Indeed, the leases were issued with no consideration for any environmental or cultural impacts, eventually leading the Forest Service to prohibit any additional leases and the federal government to suspend the existing ones.
Shamefully, the federal government failed to act on its mistake in the ensuing years. Three decades have passed, and the leases remain suspended.
Meanwhile, thanks to the dedicated efforts of Congress members, conservation groups and the Blackfeet community, many leases have been relinquished voluntarily.
But not all.
And now one lease - held by Sidney Longwell of Louisiana-based Solenex - is the focus of a battle that may determine whether leases covering more than 40,000 acres in the Badger-Two Medicine can be developed.
Solenex holds exploration leases for more than 6,000 acres located near the Two Medicine River. However, 15 of the 18 remaining leases in the Badger-Two Medicine are held by Devon Energy of Oklahoma. The executive vice president and general counsel for Devon, Lyndon Taylor, is a board member of the Mountain States Legal Foundation, which is representing Solenex in its lawsuit against the government.
Solenex is arguing that the company has been prevented from using its lease for an unreasonable length of time. Its suit, filed in June 2013, may indeed force the government’s hand. But court battles, like federal action, often take longer than necessary.
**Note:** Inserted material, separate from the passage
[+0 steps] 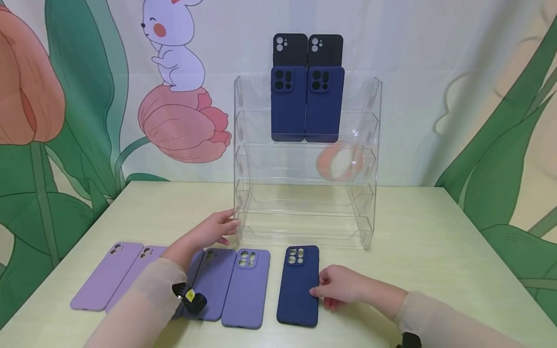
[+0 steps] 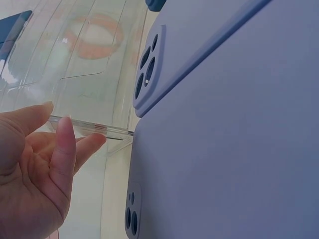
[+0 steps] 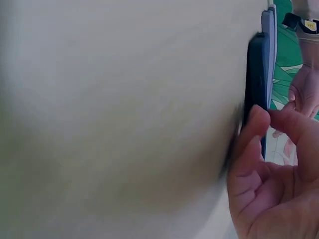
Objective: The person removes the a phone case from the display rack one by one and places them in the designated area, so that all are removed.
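Observation:
A clear tiered display stand (image 1: 304,237) stands on the table, and my left hand (image 1: 213,229) grips the front edge of its left side panel. In the left wrist view the thumb and fingers lie on opposite sides of that panel (image 2: 89,124). My right hand (image 1: 341,286) pinches the right edge of a dark blue phone case (image 1: 298,290) that lies in front of the stand. Thumb and fingertips meet at the edge of this case (image 3: 256,79) in the right wrist view.
Left of the dark blue case lies a row of lavender and purple phone cases (image 1: 246,295), partly hidden by my left arm. Two black cases (image 1: 290,50) and two navy cases (image 1: 288,111) stand on the stand's upper tiers. A printed curtain (image 1: 413,96) hangs behind the table (image 1: 413,232).

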A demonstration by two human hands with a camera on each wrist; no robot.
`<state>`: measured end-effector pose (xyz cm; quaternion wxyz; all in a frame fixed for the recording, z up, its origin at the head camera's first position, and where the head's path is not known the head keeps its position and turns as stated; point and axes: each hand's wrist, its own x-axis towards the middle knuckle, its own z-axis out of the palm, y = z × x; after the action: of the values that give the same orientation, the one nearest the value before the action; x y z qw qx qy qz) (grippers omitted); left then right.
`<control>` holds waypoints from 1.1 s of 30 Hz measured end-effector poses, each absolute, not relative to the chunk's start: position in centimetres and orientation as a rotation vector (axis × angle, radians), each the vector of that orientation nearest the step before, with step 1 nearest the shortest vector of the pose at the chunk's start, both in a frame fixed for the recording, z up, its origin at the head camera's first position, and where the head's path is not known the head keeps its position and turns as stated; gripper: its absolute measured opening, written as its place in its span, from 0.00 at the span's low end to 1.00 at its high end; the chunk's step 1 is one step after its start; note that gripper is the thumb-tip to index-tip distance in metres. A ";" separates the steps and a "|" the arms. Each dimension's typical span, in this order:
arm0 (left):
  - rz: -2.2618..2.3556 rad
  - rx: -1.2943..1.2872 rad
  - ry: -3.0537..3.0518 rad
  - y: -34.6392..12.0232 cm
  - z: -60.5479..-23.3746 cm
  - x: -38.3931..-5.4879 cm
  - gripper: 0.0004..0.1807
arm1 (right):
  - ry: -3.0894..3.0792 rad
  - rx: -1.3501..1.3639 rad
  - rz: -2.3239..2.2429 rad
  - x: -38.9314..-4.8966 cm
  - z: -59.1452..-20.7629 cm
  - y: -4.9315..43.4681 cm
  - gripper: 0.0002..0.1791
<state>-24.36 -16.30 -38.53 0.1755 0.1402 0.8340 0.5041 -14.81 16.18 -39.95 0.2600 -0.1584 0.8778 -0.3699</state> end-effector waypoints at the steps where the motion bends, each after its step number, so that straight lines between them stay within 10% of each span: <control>1: 1.427 0.395 2.362 -16.3 -38.5 -24.4 0.33 | 2.373 -0.428 -0.988 -14.9 -39.9 16.1 0.16; 33: 1.436 0.377 2.348 -16.3 -38.6 -24.3 0.33 | 2.450 -0.584 -0.855 -15.3 -39.9 13.7 0.16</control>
<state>-24.33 -16.30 -38.56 0.1805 0.1335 0.8313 0.5085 -15.33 13.70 -39.87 0.2386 -0.2133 0.8945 -0.3122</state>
The government need not wait another minute to cancel the leases. It has ample evidence to support such a decision, as well as strong encouragement from Montanans.
Recently, the Advisory Council on Historic Preservation, an independent federal agency that oversees the preservation of historic places on federal lands, issued a finding that the Badger-Two Medicine is essentially “too sacred to drill.” It announced that any oil or gas development would be irreversibly damaging to “the Blackfeet Tribe’s ability to practice their religious and cultural traditions.”
It’s worth noting, too, that the Blackfeet people are not against energy development and have gone out of their way to be accommodating. Oil and gas development is currently taking place on the Blackfeet Reservation, and the tribes offered to find a more suitable place on the reservation for Solenex as well. That generous offer was declined.
Sidney Longwell’s legal argument is correct on one count: The federal government has delayed a decision for far too long. It must act - and act with urgency - to cancel the leases.
We join a long list of individuals and groups in saying so. That list includes six former Glacier National Park superintendents, the National Wildlife Federation, Montana Wildlife Federation, Montana Wilderness Association, CMR Backcountry Horsemen, Missouri Breaks Audubon Society, National Parks Conservation Association, Pikuni Traditionalist Association and Brave Dog Society. And, of course, the Blackfeet Tribe.
That list even includes Agriculture Secretary Tom Vilsack, who wrote a letter to Interior Secretary Sally Jewell a few weeks ago recommending that all energy leases in the Badger-Two Medicine Traditional Cultural District be canceled. Interestingly, both the departments of Agriculture and the Interior have been called out in U.S. District Court for taking so long to act on the suspended leases.
Now, the Interior Department’s Bureau of Land Management faces a Nov. 23 deadline to decide whether to initiate the process of lifting the lease suspensions, or canceling them.
The right choice is obvious. The federal government should never have sold off leases on sacred lands in the first place. The only way to make that right is to cancel the leases - all of them - now.